Ein Straftäter, gegen den die Sicherungsverwahrung (SV) angeordnet wurde, verbleibt auch im Gefängnis, nachdem er seine Freiheitsstrafe verbüßt hat, sofern seine Gefährlichkeit nach Auffassung des Gerichts noch fortbesteht. Die Zahl der SVer steigt seit Jahren.
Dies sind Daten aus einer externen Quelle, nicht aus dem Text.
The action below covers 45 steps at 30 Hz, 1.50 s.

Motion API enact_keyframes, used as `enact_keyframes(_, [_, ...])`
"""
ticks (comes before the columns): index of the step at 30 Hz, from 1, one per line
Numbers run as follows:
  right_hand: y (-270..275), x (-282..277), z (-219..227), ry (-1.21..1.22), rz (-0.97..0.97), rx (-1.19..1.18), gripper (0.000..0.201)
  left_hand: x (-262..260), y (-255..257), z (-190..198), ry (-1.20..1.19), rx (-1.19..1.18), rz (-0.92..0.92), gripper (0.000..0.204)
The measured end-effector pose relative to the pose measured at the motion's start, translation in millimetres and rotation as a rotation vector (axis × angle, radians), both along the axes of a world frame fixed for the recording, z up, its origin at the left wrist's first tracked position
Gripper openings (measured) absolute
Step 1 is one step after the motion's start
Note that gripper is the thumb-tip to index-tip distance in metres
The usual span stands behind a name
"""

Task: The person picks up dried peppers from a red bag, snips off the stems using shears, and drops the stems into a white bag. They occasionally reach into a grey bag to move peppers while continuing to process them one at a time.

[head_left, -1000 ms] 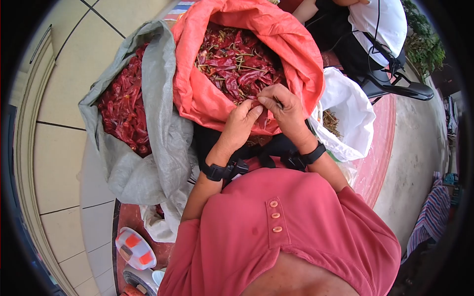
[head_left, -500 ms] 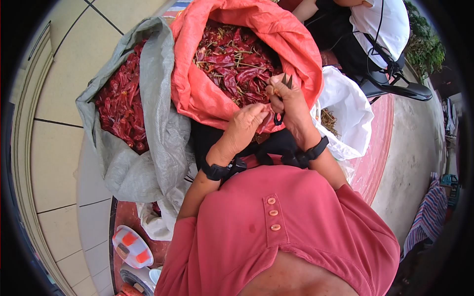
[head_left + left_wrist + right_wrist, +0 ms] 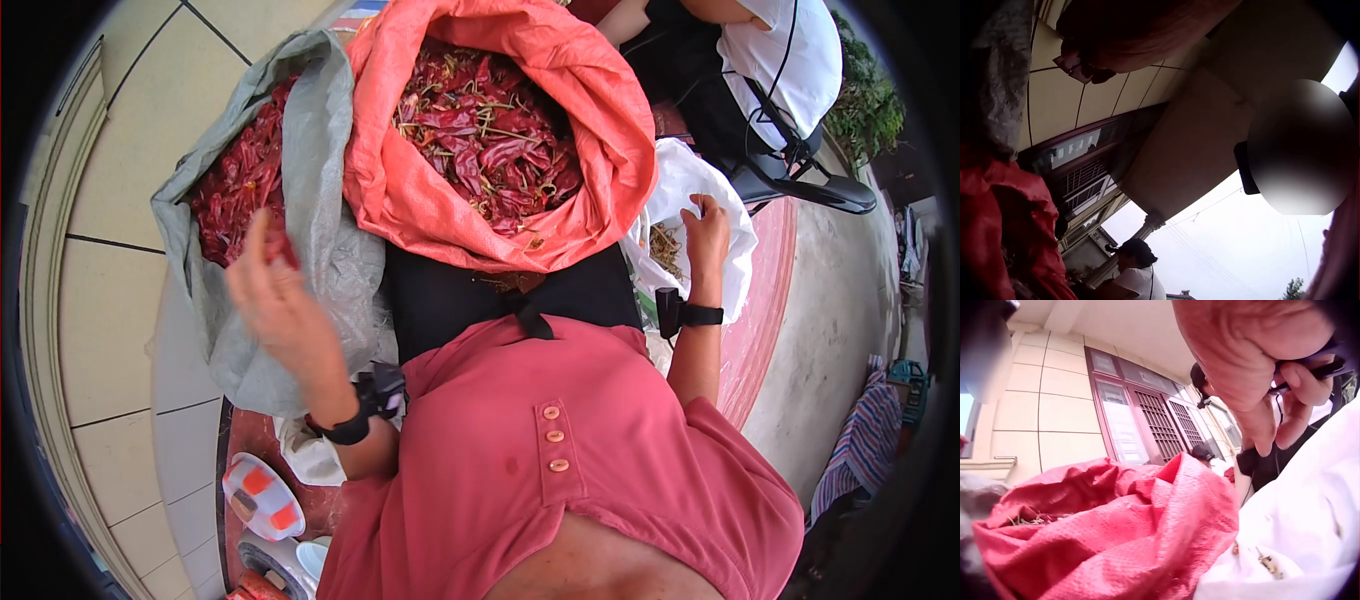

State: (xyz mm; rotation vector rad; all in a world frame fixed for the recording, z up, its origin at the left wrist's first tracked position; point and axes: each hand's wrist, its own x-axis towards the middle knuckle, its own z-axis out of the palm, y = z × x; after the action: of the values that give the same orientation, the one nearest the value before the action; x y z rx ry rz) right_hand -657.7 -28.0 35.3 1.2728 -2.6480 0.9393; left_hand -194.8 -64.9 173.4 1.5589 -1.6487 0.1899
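My left hand (image 3: pixel 285 315), blurred, reaches over the near rim of the grey sack (image 3: pixel 335 210), which holds dried red chillies (image 3: pixel 235 190). At its fingertips in the left wrist view is a dark red dried chilli (image 3: pixel 1082 67). My right hand (image 3: pixel 708 240) is raised over the white bag (image 3: pixel 738 235), which has dry stems (image 3: pixel 665 250) inside. It grips small scissors (image 3: pixel 1316 374), mostly hidden in the palm, while the thumb and a finger point down with nothing visible between them. The red sack (image 3: pixel 610 130), full of stemmed chillies (image 3: pixel 480 140), stands between the hands.
Another person in a white shirt (image 3: pixel 810 60) sits at the back right, beside a black bicycle-like seat (image 3: pixel 820 190). A patterned bowl (image 3: pixel 262 497) lies at the lower left. Striped cloth (image 3: pixel 850 430) hangs at the far right.
Both hands were together at the red sack's near rim. They have parted: the left went left to the grey sack, the right, with the scissors, went right over the white bag.
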Motion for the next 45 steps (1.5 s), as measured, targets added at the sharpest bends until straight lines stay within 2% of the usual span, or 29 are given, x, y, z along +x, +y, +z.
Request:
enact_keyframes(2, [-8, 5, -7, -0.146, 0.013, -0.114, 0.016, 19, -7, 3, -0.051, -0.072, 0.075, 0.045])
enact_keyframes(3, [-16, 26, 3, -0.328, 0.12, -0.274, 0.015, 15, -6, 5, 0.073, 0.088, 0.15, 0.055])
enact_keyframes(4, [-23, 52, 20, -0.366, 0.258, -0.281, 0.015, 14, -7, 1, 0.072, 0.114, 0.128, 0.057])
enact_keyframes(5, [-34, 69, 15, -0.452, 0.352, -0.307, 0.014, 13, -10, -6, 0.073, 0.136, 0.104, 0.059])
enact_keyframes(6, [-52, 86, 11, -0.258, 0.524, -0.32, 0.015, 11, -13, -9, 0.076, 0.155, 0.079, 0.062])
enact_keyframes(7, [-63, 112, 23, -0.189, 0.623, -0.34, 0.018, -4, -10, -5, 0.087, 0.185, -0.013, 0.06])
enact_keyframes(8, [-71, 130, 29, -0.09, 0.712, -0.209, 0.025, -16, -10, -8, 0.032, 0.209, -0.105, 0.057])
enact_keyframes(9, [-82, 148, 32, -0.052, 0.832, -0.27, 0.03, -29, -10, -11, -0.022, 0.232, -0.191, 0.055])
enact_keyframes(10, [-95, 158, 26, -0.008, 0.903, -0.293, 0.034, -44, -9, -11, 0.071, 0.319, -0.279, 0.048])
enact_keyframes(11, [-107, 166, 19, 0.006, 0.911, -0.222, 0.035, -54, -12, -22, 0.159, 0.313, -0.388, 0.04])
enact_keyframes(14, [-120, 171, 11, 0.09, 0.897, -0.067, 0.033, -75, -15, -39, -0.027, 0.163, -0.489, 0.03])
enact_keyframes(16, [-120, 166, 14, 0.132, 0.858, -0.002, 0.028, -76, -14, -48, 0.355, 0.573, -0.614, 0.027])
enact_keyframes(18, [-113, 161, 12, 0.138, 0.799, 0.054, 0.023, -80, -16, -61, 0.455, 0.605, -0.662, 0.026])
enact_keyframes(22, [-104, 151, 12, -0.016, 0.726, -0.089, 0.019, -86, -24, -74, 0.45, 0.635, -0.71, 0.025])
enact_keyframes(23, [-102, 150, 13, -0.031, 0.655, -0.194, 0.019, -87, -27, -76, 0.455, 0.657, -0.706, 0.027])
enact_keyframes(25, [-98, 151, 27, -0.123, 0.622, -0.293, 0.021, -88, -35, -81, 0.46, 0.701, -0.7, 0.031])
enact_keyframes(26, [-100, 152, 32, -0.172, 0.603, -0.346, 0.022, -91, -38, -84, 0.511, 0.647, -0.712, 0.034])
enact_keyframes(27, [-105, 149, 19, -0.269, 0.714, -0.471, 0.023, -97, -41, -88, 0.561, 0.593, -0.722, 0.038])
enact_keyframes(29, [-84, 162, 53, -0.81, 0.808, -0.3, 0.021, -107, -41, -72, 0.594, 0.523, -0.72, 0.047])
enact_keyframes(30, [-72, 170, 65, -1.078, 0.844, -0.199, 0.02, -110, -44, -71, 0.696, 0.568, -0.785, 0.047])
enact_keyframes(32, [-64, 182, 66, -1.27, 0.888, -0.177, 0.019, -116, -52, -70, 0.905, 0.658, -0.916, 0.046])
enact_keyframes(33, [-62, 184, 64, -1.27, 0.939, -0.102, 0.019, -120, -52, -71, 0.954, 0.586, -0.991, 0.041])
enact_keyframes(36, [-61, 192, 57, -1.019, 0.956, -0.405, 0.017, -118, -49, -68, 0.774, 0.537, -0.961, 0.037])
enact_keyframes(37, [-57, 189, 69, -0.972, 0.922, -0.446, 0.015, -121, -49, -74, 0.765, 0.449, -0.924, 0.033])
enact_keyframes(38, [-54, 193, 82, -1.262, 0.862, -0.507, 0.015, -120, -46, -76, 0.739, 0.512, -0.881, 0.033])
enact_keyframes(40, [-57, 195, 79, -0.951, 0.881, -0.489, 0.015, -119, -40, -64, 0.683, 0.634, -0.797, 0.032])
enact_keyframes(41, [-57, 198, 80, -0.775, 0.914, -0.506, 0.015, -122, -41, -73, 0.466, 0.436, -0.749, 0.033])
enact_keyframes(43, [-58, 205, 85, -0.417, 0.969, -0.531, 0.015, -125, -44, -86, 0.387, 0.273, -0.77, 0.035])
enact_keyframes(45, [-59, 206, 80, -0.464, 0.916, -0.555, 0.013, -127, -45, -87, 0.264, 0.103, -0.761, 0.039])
Derzeit sind in der JVA Tegel rund 30 SVer in einer speziellen Station untergebracht. 2010 werden es laut Prognosen mehr als 40 sein.

Nachträgliche SV
Die Sicherungsverwahrung kann nach verbüßter Haftstrafe nur noch angeordnet werden, wenn während der Haft neue Anhaltspunkte für die Gefährlichkeit des Täters aufgetaucht sind.
Der Bundesgerichtshof (BGH) hat erst Ende Juli die Hürden weiter heraufgesetzt, gefährliche Rückfalltäter in die sogenannte nachträgliche Sicherungsverwahrung zu nehmen und dauerhaft wegzusperren.

SV für Jugendliche
Der Bundestag hat im Juni auch die SV gegen jugendliche Schwerverbrecher beschlossen, die mindestens sieben Jahre Haft abgesessen haben und weiterhin als sehr gefährlich gelten. Die Hürden sind aber noch höher gesetzt worden. Außerdem muss die SV jedes Jahr statt wie bei Erwachsenen alle zwei Jahre überprüft werden. Ferner soll die SV gegen Jugendliche nicht bereits im Urteil angeordnet werden können.